--- START ---
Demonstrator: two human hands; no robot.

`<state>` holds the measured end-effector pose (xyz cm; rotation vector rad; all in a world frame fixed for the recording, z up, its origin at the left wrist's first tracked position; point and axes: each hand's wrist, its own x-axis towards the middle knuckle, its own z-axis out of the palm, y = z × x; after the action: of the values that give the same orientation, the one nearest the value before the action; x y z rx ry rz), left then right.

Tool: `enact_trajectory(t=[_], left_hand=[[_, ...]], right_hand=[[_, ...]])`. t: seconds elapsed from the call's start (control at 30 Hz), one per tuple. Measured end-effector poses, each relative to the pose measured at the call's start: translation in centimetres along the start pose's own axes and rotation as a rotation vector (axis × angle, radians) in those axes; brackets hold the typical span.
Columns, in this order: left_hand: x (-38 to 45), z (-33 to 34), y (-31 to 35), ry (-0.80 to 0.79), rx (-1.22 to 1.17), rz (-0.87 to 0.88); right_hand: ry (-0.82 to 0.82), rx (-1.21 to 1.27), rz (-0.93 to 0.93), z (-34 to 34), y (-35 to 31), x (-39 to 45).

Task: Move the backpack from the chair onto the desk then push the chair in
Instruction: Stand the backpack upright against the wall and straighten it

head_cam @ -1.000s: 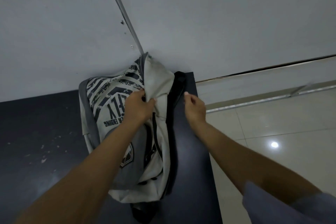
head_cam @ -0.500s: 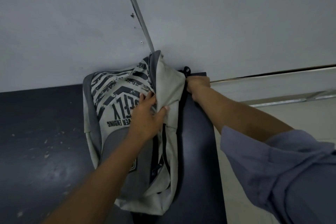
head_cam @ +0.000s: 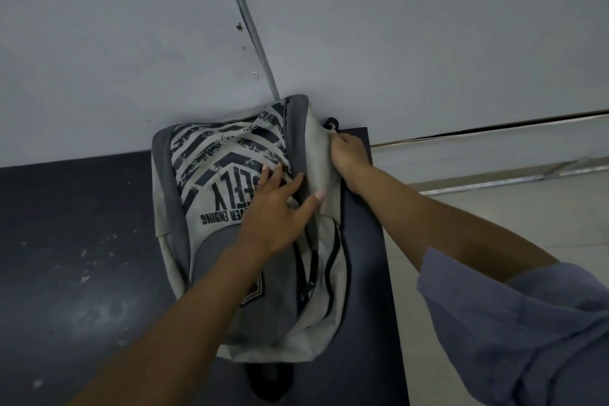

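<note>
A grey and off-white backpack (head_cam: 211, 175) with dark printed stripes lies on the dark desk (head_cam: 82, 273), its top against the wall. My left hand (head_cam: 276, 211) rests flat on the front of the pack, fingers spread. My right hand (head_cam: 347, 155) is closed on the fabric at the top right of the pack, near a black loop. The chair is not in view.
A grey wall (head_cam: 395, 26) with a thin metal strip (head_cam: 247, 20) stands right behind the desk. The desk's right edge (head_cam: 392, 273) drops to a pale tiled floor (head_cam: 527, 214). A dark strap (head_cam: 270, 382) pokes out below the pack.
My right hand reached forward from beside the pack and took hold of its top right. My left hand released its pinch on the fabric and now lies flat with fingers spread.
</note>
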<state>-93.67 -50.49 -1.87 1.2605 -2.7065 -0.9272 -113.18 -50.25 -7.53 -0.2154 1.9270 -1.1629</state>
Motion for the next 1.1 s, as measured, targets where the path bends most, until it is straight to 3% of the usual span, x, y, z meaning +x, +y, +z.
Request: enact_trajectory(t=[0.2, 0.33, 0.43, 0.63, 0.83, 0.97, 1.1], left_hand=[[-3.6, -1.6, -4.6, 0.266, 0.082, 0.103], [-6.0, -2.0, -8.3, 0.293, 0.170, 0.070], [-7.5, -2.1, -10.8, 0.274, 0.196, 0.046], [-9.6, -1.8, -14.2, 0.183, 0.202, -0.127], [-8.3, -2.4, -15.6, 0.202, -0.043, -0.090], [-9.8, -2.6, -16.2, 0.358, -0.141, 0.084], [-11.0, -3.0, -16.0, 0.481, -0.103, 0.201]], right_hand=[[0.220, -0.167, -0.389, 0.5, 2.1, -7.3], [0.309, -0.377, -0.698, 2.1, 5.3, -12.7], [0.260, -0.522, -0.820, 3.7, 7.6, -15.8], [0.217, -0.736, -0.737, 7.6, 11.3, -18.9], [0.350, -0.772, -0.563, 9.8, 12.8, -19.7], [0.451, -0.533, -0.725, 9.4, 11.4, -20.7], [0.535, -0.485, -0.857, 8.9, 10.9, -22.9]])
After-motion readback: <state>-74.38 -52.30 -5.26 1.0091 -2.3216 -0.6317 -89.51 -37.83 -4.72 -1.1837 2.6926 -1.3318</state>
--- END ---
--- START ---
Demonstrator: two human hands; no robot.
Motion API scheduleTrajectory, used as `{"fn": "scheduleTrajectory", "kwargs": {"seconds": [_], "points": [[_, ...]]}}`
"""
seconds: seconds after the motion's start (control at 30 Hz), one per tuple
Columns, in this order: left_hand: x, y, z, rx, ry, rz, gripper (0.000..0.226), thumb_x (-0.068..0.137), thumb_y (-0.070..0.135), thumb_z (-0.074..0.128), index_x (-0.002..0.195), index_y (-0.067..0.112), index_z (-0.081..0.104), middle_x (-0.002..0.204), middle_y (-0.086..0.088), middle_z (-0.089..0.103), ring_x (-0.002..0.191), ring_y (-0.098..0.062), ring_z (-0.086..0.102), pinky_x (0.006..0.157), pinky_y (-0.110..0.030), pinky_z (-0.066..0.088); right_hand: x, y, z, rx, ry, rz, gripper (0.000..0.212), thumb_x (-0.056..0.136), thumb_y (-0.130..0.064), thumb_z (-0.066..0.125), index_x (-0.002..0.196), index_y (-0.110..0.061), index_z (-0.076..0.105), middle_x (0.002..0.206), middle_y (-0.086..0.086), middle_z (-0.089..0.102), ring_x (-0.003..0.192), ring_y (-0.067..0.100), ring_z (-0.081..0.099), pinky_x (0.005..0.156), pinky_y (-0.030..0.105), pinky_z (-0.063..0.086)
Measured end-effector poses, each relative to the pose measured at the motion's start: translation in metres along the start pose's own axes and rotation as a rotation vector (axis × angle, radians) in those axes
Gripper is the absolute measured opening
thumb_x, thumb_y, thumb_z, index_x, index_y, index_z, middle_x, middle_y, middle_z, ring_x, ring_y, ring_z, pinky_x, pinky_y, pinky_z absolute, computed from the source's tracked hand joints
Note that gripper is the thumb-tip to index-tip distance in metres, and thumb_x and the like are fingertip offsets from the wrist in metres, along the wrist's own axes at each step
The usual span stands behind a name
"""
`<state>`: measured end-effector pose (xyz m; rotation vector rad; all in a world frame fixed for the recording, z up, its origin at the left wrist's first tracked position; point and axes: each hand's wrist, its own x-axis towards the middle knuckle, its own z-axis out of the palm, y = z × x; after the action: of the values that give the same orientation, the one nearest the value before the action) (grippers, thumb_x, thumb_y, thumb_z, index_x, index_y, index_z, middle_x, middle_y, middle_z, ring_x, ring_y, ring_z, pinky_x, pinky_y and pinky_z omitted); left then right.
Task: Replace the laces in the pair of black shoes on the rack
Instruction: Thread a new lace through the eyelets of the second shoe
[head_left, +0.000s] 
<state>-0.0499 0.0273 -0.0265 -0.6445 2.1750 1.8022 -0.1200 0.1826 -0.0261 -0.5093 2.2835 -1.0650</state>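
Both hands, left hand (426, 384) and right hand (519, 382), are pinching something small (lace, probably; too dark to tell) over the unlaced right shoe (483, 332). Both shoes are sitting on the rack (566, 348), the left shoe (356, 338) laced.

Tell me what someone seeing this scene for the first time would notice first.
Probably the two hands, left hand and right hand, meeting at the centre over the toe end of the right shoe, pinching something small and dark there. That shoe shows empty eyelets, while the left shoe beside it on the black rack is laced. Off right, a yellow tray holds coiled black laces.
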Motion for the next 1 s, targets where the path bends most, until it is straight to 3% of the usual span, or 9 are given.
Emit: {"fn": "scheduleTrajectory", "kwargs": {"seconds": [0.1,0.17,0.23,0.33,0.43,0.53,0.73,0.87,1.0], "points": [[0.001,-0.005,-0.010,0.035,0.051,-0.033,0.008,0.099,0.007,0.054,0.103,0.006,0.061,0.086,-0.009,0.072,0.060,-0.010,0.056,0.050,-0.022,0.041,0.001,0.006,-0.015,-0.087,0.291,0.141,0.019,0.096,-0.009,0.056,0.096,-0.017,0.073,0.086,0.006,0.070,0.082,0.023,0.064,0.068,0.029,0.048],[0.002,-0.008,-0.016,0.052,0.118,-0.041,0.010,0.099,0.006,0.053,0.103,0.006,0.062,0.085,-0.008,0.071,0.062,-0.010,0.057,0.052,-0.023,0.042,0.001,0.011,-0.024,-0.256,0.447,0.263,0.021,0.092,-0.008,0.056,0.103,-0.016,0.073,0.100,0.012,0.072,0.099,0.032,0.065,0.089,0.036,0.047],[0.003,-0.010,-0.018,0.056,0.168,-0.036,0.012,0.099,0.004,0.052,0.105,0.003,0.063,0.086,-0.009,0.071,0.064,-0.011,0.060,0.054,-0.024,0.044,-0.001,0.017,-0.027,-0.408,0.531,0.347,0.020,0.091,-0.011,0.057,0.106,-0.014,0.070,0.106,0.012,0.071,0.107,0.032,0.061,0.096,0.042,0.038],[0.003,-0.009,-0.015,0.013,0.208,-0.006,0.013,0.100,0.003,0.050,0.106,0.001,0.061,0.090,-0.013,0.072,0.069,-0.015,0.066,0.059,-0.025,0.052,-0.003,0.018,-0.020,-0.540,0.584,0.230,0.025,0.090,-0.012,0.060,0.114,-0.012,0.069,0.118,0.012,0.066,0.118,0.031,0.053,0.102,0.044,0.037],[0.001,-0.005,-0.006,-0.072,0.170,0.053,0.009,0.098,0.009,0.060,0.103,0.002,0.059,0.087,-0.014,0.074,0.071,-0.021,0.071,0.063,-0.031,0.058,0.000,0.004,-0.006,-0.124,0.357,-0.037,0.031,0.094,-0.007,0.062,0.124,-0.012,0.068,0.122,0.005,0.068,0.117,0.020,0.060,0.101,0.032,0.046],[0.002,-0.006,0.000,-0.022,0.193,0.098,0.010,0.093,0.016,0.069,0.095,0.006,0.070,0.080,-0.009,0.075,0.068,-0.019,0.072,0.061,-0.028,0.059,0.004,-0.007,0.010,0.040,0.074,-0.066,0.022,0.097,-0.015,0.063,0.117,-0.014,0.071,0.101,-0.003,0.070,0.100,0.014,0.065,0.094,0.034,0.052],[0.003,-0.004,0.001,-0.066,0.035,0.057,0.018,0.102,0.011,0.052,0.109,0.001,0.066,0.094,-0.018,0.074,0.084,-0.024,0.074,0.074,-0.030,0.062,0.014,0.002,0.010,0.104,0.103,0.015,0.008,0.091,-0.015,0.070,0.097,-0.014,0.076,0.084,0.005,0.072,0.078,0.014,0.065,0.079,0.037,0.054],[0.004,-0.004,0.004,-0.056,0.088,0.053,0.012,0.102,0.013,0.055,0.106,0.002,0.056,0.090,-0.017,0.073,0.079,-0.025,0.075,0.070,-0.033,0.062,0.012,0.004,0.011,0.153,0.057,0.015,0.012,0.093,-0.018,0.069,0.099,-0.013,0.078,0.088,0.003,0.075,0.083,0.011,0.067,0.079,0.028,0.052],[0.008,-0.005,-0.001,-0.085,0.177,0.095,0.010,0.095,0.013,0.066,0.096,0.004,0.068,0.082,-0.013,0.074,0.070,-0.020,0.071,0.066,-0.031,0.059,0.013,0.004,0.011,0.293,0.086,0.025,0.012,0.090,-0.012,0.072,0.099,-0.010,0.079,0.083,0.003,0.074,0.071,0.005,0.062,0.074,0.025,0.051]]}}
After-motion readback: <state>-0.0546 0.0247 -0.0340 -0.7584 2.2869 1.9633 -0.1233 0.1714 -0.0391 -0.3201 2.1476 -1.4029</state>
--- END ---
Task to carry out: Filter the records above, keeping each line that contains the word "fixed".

Answer to this exercise:
`<state>` holds the measured end-effector pose (xyz cm; rotation vector rad; all in a world frame fixed for the recording, z up, its origin at the left wrist's first tracked position; point and axes: each hand's wrist, its own x-axis towards the middle knuckle, its own z-axis out of the palm, y = z × x; after the action: of the values that give the same orientation, the one nearest the value before the action; x y z rx ry rz), left then right.
`<state>`: measured end-effector pose (xyz m; rotation vector rad; all in a world frame fixed for the recording, z up, its origin at the left wrist's first tracked position; point and axes: each hand's wrist, its own x-axis towards the middle knuckle, its own z-axis out of the palm, y = z × x; after the action: of the values that give the same orientation, the one nearest the value before the action) (grippers, thumb_x, thumb_y, thumb_z, index_x, index_y, index_z, middle_x, middle_y, middle_z, ring_x, ring_y, ring_z, pinky_x, pinky_y and pinky_z omitted); left then right.

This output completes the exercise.